Between 2000 and the end of 2012, the number of listed small-cap companies, with relatively small market capitalisation, fell from 438 to 135. The number of AIM-listed stocks also fell from 1,068 to 828 in the five years to the end of December, but this decline may be about to turn around.

Simon Stilwell, chief executive of Liberum Capital, says that, for the first time in five years, there is confidence to list at the smaller end of the market.

“So many small-caps have delisted, there has been a lack of companies in which to invest,” says Mr Stilwell. “Fund managers have seen good inflows to equity funds – the much-mooted ‘Great Rotation’ seems likely to happen in some form and at least some of this will flow into small and mid-caps.”

The pipeline is not ready yet but it is filling, he says. “Listing a business is a massive distraction for any company, so they have to be sure it is what they want to do – there are other options available.”

Companies imagining markets are back in the golden age of the IPO may have a surprise though. Many equity fund managers have experienced good returns over the past 18 months with very little new issuance, so a convincing story is needed for them to hit “buy” in 2013.

Robert Churchlow, head of equities at Legal & General Investment Management, says: “More companies listing bring more investment opportunities, but new companies have to understand that fund managers know all the stocks they have in their portfolio very well – and they are in there for a reason. To sell them in order to buy something else, a fund manager would have to be convinced it was a very good business and being sold at a good price.”

Recent history bodes well, however. Figures from Deloitte showed the share price of ten firms that listed on the main UK market between 2011- 2012 rose by 19.2 per cent to the end of January this year. The rest of the market rose just 8.8 per cent.

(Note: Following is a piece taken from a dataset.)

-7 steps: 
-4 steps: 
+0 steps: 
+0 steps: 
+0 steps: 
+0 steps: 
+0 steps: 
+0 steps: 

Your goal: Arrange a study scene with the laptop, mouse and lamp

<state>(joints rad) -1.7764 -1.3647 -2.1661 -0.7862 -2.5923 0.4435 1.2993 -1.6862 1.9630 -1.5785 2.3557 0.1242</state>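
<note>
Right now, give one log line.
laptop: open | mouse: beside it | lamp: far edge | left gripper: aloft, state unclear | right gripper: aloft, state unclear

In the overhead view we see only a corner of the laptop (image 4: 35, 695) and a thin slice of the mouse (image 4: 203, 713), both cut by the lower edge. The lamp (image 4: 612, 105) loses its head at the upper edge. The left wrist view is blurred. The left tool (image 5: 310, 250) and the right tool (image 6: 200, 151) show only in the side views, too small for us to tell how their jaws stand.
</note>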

“There are still pockets of growth in the UK, so if you have the right business model and the company directors understand the changes in their sector – meaning even if there is limited growth they may still take market share – they should do well,” says Mr Churchlow.

“Once the 2008 numbers have been shifted out of the five-year figures, we will see that small-caps have been some of the best-performing indices,” says Liberum’s Mr Stilwell.

Jane Reoch, investment director at the £10-million Cass Entrepreneurship Fund at City University, praises the LSE’s move to aid the sector, saying it could help keep valuable, high-growth companies in the UK rather than see them list elsewhere.

“Accessing capital markets is a question of timing for each individual business,” she says. “New investors will be looking for both rapid growth and a robust business model. They will also need genuine liquidity to have confidence in a smaller market.”

Mr Stuttard at the LSE concludes: “The UK has a public market ecosystem for small and medium-sized businesses that is unrivalled. There are many stakeholder groups that want to protect and support that.”